YOUR INSTRUCTIONS: There is material below. Print exactly the lines starting at the line with "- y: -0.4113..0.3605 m" and ending at the line with "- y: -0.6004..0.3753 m", ends included, and no others.
━━ INFORMATION SHOWN ━━
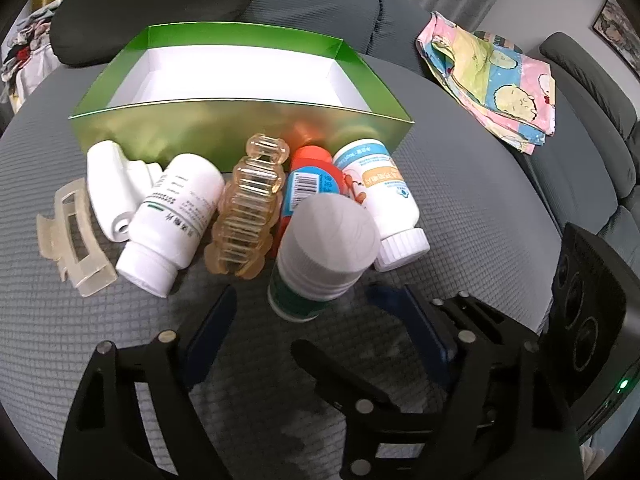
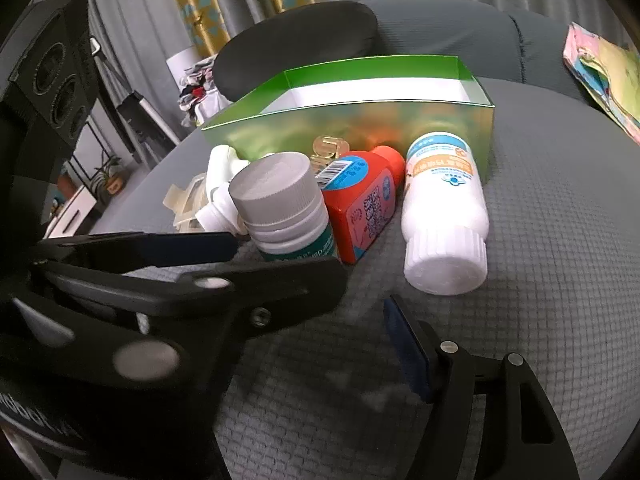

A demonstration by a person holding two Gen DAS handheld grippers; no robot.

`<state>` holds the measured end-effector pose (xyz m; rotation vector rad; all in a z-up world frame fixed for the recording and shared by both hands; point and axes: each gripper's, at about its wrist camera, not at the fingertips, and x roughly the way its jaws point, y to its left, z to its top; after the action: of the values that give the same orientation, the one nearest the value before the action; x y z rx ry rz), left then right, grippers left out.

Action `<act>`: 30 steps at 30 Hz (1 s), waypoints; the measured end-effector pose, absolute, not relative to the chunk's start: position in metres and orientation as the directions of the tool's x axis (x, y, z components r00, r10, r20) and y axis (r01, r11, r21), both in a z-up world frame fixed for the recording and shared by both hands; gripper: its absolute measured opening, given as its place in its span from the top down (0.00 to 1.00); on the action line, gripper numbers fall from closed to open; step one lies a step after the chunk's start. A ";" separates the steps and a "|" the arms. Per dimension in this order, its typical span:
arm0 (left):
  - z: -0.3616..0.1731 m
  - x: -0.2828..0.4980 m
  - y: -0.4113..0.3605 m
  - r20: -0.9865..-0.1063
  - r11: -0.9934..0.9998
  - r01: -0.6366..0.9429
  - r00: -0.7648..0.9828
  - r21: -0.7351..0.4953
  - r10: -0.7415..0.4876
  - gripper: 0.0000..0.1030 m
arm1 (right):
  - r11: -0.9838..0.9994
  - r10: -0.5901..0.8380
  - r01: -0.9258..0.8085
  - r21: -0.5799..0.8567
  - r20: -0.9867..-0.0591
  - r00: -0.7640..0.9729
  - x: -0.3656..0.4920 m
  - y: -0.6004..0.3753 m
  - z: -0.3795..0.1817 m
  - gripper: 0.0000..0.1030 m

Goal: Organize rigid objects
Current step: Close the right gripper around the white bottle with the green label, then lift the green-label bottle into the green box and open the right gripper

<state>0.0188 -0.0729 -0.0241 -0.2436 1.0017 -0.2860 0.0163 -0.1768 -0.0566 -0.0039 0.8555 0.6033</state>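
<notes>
An open green box (image 1: 240, 128) with a white inside stands on the grey cushion, also in the right wrist view (image 2: 352, 120). In front of it lie a beige hair claw (image 1: 72, 236), a white inhaler-like piece (image 1: 110, 188), a white bottle (image 1: 172, 220), an amber hair claw (image 1: 248, 212), an orange bottle (image 1: 312, 184) (image 2: 364, 200) and a white bottle with an orange label (image 1: 384, 200) (image 2: 444, 208). A green-labelled bottle with a grey cap (image 1: 324, 248) (image 2: 280, 204) stands upright. My left gripper (image 1: 304, 300) is open, its fingers either side of this bottle's base. My right gripper (image 2: 352, 312) is open and empty.
A folded cartoon-print cloth (image 1: 496, 80) lies at the right on the sofa. A dark cushion (image 1: 160, 4) sits behind the box. The other gripper's camera body (image 1: 588, 320) is close on the right of the left wrist view.
</notes>
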 end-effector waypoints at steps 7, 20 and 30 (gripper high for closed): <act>-0.030 0.025 -0.075 -0.801 0.933 0.130 0.481 -0.336 -0.356 0.34 | 0.833 0.497 -0.504 0.229 -0.711 0.497 0.023 -0.175 -0.059 0.47; -0.033 0.028 -0.078 -0.805 0.928 0.133 0.466 -0.348 -0.368 0.47 | 0.821 0.504 -0.528 0.218 -0.711 0.490 0.024 -0.170 -0.062 0.63; -0.015 0.014 -0.076 -0.779 0.924 0.142 0.501 -0.356 -0.377 0.47 | 0.810 0.526 -0.541 0.227 -0.690 0.497 0.010 -0.174 -0.045 0.63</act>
<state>0.0137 -0.0763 -0.0151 -0.2593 1.0007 -0.3177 0.0100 -0.1737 -0.0454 -0.0199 0.8287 0.6459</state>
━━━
ANSWER BELOW:
  - y: -0.4113..0.3605 m
  - r20: -0.9865..-0.1063
  - r11: -0.9934..0.9998
  - r01: -0.6366..0.9429
  - r00: -0.7648..0.9828
  - r21: -0.7351..0.4953
  - r10: -0.7415..0.4876
  - gripper: 0.0000..0.1030 m
arm1 (right):
  - r11: -0.9838..0.9994
  - r10: -0.5901..0.8380
  - r01: -0.9258..0.8085
  - r21: -0.5799..0.8567
  - r20: -0.9867..-0.0591
  - r00: -0.7640..0.9729
  - x: -0.3656..0.4920 m
  - y: -0.6004..0.3753 m

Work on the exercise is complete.